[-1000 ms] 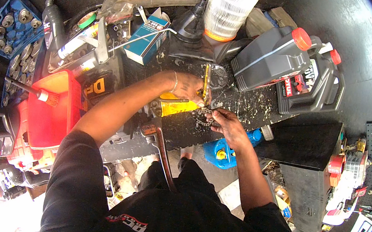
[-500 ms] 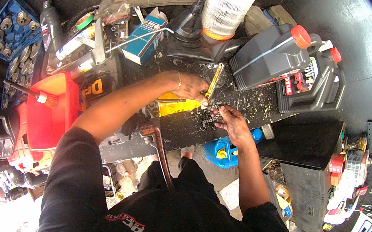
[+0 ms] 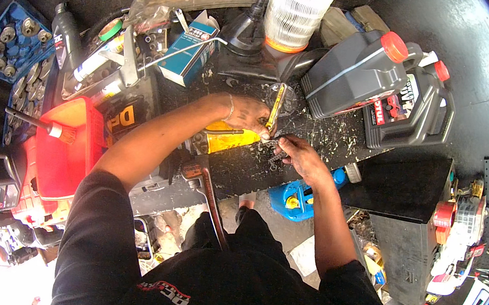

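Observation:
My left hand (image 3: 250, 115) is closed around a long yellow-handled tool (image 3: 277, 104), which points away from me over the black bench. Just below its fingertips, my right hand (image 3: 300, 157) pinches a short metal chain (image 3: 280, 151). The two hands almost meet at the chain, and whether the chain joins the tool is hidden by the fingers. Beneath my left wrist lies a bright yellow object (image 3: 232, 142) whose kind I cannot make out. Nearer my body, a long-handled tool (image 3: 208, 191) with a reddish-brown handle projects over the bench's front edge.
Dark oil jugs (image 3: 353, 74) with red caps stand at the back right, beside a tall white air filter (image 3: 296, 14). A teal box (image 3: 188, 52) sits at the back. On the left is a red bin (image 3: 68, 154) with a brush (image 3: 59, 130). A blue jug (image 3: 290, 200) stands below the bench.
My right hand has shifted slightly left and up, closer to my left hand, and the chain looks more bunched. The yellow-handled tool has moved slightly left and is a little more upright.

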A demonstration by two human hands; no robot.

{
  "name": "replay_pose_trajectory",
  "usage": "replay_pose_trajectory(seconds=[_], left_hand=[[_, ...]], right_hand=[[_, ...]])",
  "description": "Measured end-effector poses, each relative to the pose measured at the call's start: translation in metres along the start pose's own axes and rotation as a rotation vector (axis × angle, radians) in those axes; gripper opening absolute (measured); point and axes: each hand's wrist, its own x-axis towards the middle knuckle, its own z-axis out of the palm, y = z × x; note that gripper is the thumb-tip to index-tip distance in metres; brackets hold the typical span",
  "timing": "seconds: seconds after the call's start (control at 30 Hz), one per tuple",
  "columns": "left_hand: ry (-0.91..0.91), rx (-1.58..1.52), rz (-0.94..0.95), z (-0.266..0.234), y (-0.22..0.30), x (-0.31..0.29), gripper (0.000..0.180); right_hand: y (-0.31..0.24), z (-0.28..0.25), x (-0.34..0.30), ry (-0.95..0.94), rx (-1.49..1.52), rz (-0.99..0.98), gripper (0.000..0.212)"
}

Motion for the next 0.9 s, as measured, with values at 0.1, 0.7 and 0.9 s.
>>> replay_pose_trajectory(seconds=[0.1, 0.7, 0.9], left_hand=[[0.016, 0.031, -0.026, 0.0, 0.004, 0.0, 0.049], [0.024, 0.027, -0.005, -0.001, -0.006, 0.002, 0.045], [-0.018, -0.205, 0.11, 0.002, -0.02, -0.002, 0.041]], right_hand=[[-0.005, -0.001, 0.001, 0.006, -0.019, 0.02, 0.042], [-0.012, 0.022, 0.01, 0.072, -0.164, -0.024, 0.045], [0.013, 0.048, -0.002, 0.028, 0.028, -0.085, 0.053]])
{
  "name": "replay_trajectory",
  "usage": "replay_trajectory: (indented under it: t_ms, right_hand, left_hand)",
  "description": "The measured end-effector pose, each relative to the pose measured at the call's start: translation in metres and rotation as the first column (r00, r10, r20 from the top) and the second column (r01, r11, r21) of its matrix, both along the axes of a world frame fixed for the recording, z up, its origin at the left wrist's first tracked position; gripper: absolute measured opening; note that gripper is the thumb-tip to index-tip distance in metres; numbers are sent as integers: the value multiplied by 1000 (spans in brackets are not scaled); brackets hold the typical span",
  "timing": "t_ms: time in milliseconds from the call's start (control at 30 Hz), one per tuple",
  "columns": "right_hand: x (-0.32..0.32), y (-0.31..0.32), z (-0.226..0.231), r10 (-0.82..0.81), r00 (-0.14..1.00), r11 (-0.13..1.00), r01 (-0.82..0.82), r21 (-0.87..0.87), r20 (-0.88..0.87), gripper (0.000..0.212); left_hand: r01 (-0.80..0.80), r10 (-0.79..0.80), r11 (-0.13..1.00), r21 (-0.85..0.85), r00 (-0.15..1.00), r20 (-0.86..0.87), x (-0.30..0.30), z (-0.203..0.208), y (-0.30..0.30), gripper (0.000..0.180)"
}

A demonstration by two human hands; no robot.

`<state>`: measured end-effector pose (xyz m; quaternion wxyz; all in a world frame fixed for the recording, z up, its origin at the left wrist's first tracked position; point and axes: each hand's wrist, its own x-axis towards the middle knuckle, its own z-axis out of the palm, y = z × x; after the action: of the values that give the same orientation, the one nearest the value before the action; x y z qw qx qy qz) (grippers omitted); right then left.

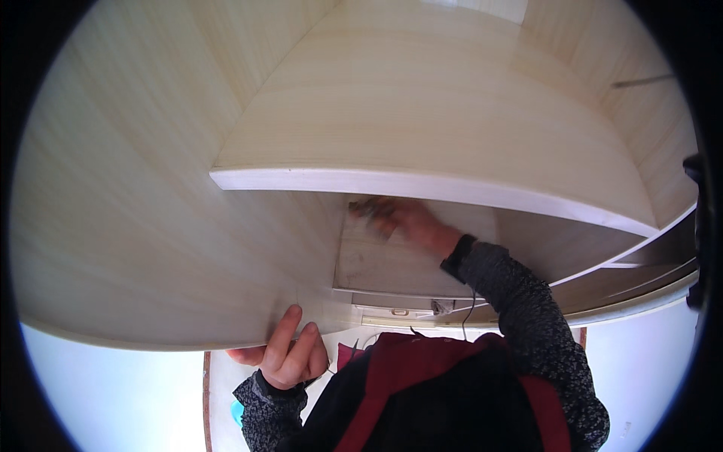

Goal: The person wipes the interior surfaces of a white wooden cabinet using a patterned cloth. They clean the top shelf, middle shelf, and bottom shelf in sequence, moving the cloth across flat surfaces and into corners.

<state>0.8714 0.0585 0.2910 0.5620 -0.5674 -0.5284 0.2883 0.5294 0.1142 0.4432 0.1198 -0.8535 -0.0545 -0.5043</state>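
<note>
My left hand (292, 354) grips the front edge of a pale wood-grain cabinet side panel (173, 248), its fingers lying against the inner face. Under the shelf (429, 182), my right hand (410, 224) reaches into the lower compartment, close to its back left corner. Its fingers are curled and smeared by motion. A small dark greyish thing (367, 208) shows at the fingertips; its kind cannot be made out. Beneath the hand lies the compartment's floor board (373, 264), with faint marks on it.
The shelf's thick front edge spans just above my right forearm. A low opening with a pale rail (388, 313) and a small grey item (442, 306) lies below the compartment. A thin dark cord (468, 316) hangs by my right sleeve. Another cabinet part (648, 267) stands at right.
</note>
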Motion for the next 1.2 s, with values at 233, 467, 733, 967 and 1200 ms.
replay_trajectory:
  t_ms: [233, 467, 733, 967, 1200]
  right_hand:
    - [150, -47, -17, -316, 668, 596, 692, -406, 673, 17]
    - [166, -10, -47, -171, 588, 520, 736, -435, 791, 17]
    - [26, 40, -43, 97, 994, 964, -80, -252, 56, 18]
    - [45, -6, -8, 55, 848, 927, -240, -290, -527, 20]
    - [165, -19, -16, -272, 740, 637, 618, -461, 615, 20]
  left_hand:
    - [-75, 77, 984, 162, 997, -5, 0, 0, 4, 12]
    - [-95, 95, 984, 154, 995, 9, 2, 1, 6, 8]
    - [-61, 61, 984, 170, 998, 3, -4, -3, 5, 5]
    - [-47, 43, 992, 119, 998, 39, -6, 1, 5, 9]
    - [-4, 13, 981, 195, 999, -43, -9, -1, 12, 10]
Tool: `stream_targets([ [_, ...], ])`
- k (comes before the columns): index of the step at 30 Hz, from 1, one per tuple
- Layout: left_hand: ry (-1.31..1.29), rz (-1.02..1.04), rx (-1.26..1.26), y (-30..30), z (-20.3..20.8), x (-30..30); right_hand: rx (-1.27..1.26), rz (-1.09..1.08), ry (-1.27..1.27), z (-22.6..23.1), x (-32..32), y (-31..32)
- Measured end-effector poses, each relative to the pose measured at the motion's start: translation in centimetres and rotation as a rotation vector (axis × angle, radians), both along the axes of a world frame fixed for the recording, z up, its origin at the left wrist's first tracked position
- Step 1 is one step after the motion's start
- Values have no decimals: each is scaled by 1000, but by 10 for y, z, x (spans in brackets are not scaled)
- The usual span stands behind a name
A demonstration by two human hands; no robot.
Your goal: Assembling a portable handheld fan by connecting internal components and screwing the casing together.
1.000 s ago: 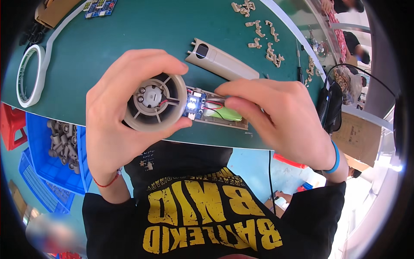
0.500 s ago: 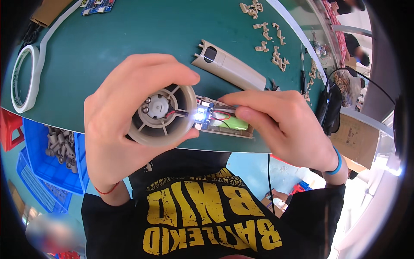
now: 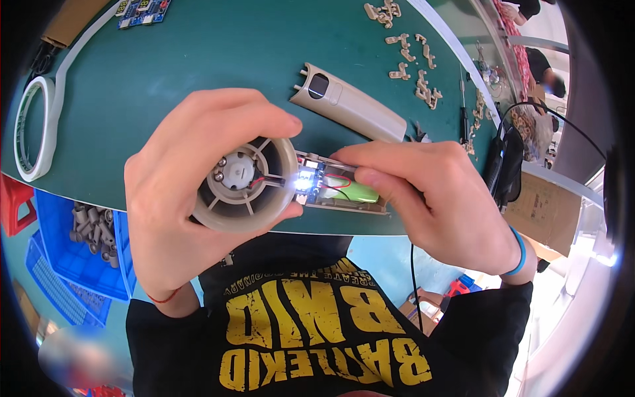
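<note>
My left hand (image 3: 175, 178) is wrapped round the beige round housing of a handheld fan (image 3: 286, 198), thumb and fingers on opposite sides of its rim. Inside the ring sits a silver motor (image 3: 237, 171) with red and black wires. The fan's handle lies uncovered, showing a blue circuit board (image 3: 308, 180) with a bright white light and a green battery cell (image 3: 360, 192). My right hand (image 3: 440, 192) is closed in a pinch at the handle's far edge, above the battery; its fingertips partly hide that edge. A beige handle cover (image 3: 354, 104) lies beyond on the green table.
Small beige plastic parts (image 3: 399, 46) lie at the far right, near a black-handled screwdriver (image 3: 464, 122). A tape roll (image 3: 47, 129) lies at left; circuit boards (image 3: 142, 12) are at the far edge. Below left stands a blue bin (image 3: 63, 255) of grey-brown parts.
The fan and my left hand have shifted slightly left in view, along with the table's things. My right fingers keep their pinch at the handle, with only a small shift.
</note>
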State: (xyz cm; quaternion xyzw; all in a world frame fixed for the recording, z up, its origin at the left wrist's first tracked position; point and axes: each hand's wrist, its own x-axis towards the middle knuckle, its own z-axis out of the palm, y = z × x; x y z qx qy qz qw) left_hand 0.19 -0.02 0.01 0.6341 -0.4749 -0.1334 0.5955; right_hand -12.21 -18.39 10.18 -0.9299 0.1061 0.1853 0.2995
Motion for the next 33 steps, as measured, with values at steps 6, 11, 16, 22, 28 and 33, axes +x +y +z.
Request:
stream_targets([
  [6, -3, 23, 33, -2, 2, -4, 61, -26, 155, 5, 13, -10],
  [11, 17, 28, 52, -3, 3, -6, 94, -23, 111, 4, 14, -10],
  [16, -5, 57, 62, -3, 2, -8, -222, 145, 118, 6, 12, -1],
  [22, 8, 51, 68, -3, 2, -7, -425, 269, 150, 14, 20, 12],
  [28, -2, 36, 65, -3, 4, -8, -547, 323, 169, 15, 17, 23],
  [33, 13, 47, 95, -2, 7, -10, -532, 345, 36, 6, 10, 19],
])
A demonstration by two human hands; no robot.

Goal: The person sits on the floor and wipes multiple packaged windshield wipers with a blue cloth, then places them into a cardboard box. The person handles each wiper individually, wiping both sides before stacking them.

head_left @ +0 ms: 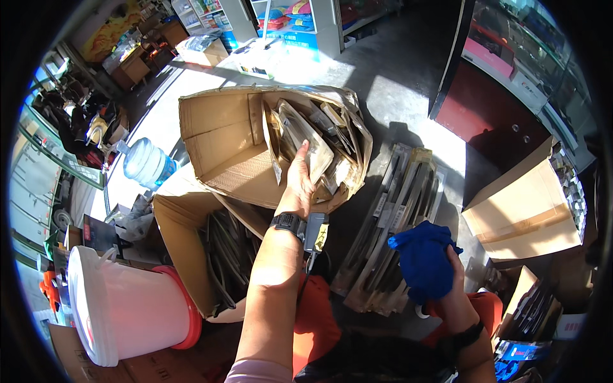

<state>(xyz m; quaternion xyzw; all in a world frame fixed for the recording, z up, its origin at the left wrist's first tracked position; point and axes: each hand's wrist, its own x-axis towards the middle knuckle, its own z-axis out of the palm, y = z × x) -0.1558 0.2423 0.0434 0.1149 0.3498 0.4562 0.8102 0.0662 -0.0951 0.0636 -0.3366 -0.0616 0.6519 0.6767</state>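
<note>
My left hand (301, 179) reaches into an open cardboard box (223, 153) in the middle of the view. It is closed on the near side of a flat, clear plastic-wrapped packet (305, 137), thumb on top; most of its fingers are hidden. Several similar packages stand beside it in the box's right half. On the right, my right hand (452, 281) holds a bunched blue cloth (423, 260), perhaps a glove. Beneath the cloth, long plastic-wrapped strips (383, 230) lie in a stack on the floor. A dark device with a cable is strapped to my left wrist.
A second cardboard box (175, 236) holding dark curved strips stands left of my forearm. Nearby are a white bucket (137, 309) and a clear blue water bottle (148, 163). Another carton (520, 210) stands right, below a glass display counter (517, 60). Shelves line the back.
</note>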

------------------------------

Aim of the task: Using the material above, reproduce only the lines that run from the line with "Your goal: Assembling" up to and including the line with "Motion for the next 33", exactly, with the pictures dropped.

Written solution:
Your goal: Assembling a portable handheld fan by connecting internal components and screwing the casing together.
1.000 s ago: 
0.500 s ago: 
now: 
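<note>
My left hand (image 3: 175, 178) is wrapped round the beige round housing of a handheld fan (image 3: 286, 198), thumb and fingers on opposite sides of its rim. Inside the ring sits a silver motor (image 3: 237, 171) with red and black wires. The fan's handle lies uncovered, showing a blue circuit board (image 3: 308, 180) with a bright white light and a green battery cell (image 3: 360, 192). My right hand (image 3: 440, 192) is closed in a pinch at the handle's far edge, above the battery; its fingertips partly hide that edge. A beige handle cover (image 3: 354, 104) lies beyond on the green table.
Small beige plastic parts (image 3: 399, 46) lie at the far right, near a black-handled screwdriver (image 3: 464, 122). A tape roll (image 3: 47, 129) lies at left; circuit boards (image 3: 142, 12) are at the far edge. Below left stands a blue bin (image 3: 63, 255) of grey-brown parts.
The fan and my left hand have shifted slightly left in view, along with the table's things. My right fingers keep their pinch at the handle, with only a small shift.
</note>
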State: (xyz cm; quaternion xyzw; all in a world frame fixed for the recording, z up, its origin at the left wrist's first tracked position; point and axes: each hand's wrist, its own x-axis towards the middle knuckle, its own z-axis out of the palm, y = z × x; x y z qx qy qz qw) left_hand 0.19 -0.02 0.01 0.6341 -0.4749 -0.1334 0.5955; right_hand -12.21 -18.39 10.18 -0.9299 0.1061 0.1853 0.2995
Motion for the next 33 steps, as measured, with values at steps 6, 11, 16, 22, 28 and 33, axes +x +y +z.

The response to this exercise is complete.